In Part 1 of this NetScaler VPX on HyperFlex blog series, I set the stage for the project, and documented the experiences up through the measurement of what I’m calling our “Baseline Workload”. In case you missed that article, here are the “Cliffs Notes”:

  • Our test rig is a 4-node Cisco HyperFlex cluster of HX240 servers. It’s very powerful, flexible, and blessedly simple (a testament to HCI’s ability to deliver on the promise of breaking down silos inside of IT departments).
  • We settled in on a baseline workload configuration of Server 2012/R2 with Office 2016, provisioned via MCS, which is easily reproducible since we’ve got Eric Haavarstein’s automation framework inside the Silverton lab.

We ruminated on the best configuration for the number of XenApp VM’s to run and the configuration to run them with, so we put our LoginVSI skills to the test and put some data behind our decision. The winning config: 20 XenApp server VM’s, with 4 vCPU’s and 20GB of RAM. Here’s how they look from inside of Citrix Studio:

rickd1

  • We ran our baseline workload through a bunch of LoginVSI passes, and settled on some results we could reproduce at will. The highlights:
    • VSImax v4: 523 sessions, after correcting for 2 stuck sessions.
    • VSI baseline average response time: 638ms – one of the best scores I’ve ever seen.

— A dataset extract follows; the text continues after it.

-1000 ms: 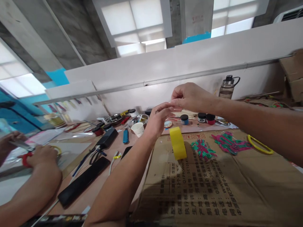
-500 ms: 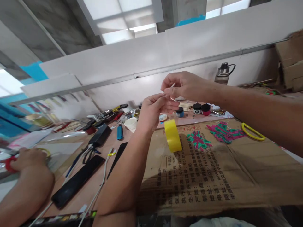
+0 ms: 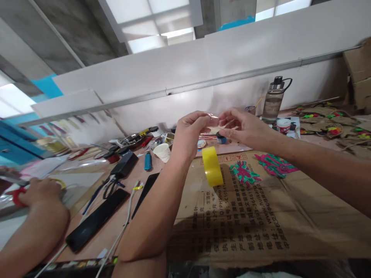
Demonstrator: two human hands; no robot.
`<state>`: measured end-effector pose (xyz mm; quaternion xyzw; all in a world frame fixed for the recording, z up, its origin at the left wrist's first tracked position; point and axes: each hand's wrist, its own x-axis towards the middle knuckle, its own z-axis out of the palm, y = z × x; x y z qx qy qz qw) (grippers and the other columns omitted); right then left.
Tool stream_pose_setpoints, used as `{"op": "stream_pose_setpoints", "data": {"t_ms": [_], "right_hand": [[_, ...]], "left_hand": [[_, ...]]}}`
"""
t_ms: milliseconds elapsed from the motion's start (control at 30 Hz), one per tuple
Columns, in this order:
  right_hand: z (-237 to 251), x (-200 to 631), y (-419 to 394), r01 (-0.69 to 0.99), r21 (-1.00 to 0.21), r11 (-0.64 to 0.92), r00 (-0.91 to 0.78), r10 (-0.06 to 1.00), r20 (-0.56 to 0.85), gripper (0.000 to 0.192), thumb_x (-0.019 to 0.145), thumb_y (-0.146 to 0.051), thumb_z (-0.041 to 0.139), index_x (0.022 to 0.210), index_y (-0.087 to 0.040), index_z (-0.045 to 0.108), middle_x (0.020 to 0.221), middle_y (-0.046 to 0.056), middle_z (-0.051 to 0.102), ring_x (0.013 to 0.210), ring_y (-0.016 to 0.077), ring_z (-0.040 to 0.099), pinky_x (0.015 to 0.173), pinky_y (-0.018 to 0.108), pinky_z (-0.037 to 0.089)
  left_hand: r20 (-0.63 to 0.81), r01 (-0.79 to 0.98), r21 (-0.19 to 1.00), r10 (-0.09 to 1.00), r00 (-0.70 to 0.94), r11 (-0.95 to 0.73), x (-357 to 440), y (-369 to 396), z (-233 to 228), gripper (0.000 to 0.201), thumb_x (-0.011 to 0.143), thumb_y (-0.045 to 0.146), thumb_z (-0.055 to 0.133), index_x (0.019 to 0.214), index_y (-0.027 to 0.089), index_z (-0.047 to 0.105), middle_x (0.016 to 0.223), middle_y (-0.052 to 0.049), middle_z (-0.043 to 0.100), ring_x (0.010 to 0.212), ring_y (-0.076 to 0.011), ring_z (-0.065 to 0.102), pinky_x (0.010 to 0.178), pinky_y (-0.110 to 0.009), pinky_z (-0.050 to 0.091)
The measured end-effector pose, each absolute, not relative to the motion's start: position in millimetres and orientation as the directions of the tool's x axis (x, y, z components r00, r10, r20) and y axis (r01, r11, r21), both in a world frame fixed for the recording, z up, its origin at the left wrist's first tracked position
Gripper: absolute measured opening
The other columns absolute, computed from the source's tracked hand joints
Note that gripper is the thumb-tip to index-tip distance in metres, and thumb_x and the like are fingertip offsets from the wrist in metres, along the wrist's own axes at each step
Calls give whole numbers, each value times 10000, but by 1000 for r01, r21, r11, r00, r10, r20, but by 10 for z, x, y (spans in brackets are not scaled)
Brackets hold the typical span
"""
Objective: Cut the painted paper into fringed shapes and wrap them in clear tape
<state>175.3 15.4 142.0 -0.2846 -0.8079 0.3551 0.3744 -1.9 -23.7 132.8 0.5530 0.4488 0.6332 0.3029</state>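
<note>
1. Since the earlier frame, the right hand (image 3: 242, 125) has come down from above the left hand (image 3: 189, 131) and now sits to its right, fingertips close to the left's.
2. A small clear film (image 3: 213, 116) is held up between the two hands, above the far part of the table.
3. The left thumb and fingers pinch the film's left side; the right fingers are curled at its other side, but whether they grip it I cannot tell.
4. Nearer, a yellow tape roll (image 3: 213, 166) stands on the flat cardboard (image 3: 246, 224), left of two pink-and-green pieces (image 3: 245, 173).
5. Left of the cardboard are a white cup (image 3: 162, 152) and a blue cutter (image 3: 148, 161).
6. At far left, a co-worker's hand (image 3: 43, 192) holds red-handled scissors (image 3: 19, 197).
</note>
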Motion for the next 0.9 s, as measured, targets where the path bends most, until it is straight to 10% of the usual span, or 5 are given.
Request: {"op": "stream_pose_setpoints", "data": {"t_ms": [533,700,900], "right_hand": [[1689,1612,187,307,-661,685,-520,703,486,76,761,-230,752,796,-164,737,732,47,705,708,181,622,675,335,491],[1690,1687,205,272,-697,664,-564,696,444,56,756,-236,732,752,-182,745,699,18,696,705,166,621,691,323,487],[1694,1740,154,287,-737,612,-582,722,373,37,755,-207,708,733,-188,731,683,8,673,667,145,574,681,320,478]], "left_hand": [[602,72,798,788,-129,-598,-36,-269,1098,175,818,268,727,991,245,748,959,-27,752,881,-165,677,813,-302,539],[545,-14,836,833,-100,-548,-106,-404,1029,449,786,339,796,1209,273,661,1078,-53,740,956,-193,689,808,-312,542],[169,50,986,935,-312,-161,-491,-422,569,269,844,475,726,877,209,699,756,-49,707,674,-167,653,601,-261,476]]}}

Anywhere.
    • VSImax average response time: 1380ms, and we didn’t reach the VSIMax threshold of 1639.
  • Storage latency stayed at or below 5ms during the peak workload.
  • We recorded a vSphere cluster CPU utilization of @78% and cluster memory utilization at @67%, measured from vCenter, at peak workload.
  • We determined that CPU was our bottleneck, on this test rig with this workload.
  • We highlighted some of the key differences between our tests and Cisco’s latest work to help avoid any confusion between the results.

In this post, we’ll talk through how we managed to test sessions running through NetScaler.
(Spoiler alert – the Citrix community came to the rescue!)

We’ll also talk you through our first round of tests running our baseline workload through a NetScaler VPX running off-cluster, and analyze the impact on performance/scalability of the HyperFlex cluster. Finally, we’ll share some of the first bits of utilization data we’ve gathered from that VPX under load. Let’s get at it, shall we?

1- The Problem We Didn’t Know We Had

Our plan started out pretty simply, and looked something like this:

  1. Create a reproducible baseline workload that would stress our Cisco HyperFlex cluster of 4 nodes (with no NetScaler).
  2. Measure this baseline workload, identifying where our bottlenecks lie.
  3. Re-route sessions through NetScaler appliances (running both on and off the HyperFlex cluster).
  4. Measure the impact on the baseline workload.
  5. Share what we learn.

Steps 1 and 2 were relatively easy, though if you read Part 1 of this series, you’ll probably get a chuckle out of the gyrations we went through to be reasonably scientific with this process! Step 3, on the other hand…

Going in, we knew we’d have some work ahead of us because LoginVSI’s built-in launchers can’t handle launching sessions through NetScaler. I’m not quite sure how they’ve gotten this far without this capability, but we assumed step 3 was also going to be pretty straight forward since we thought it had been done before: Citrix Consulting and the Solutions Lab had posted a powershell script that looked like it did everything we needed…

Well, we shouldn’t have assumed! Once we got into it, we realized that the script (published in 2013, and not updated since) wouldn’t work with modern browser, StoreFront, and NetScaler versions. It’s possible that we could have hacked and reverse engineered our way through it, but the method they were using back then seems pretty ridiculous today. There HAD to be another solution, or we were SOL!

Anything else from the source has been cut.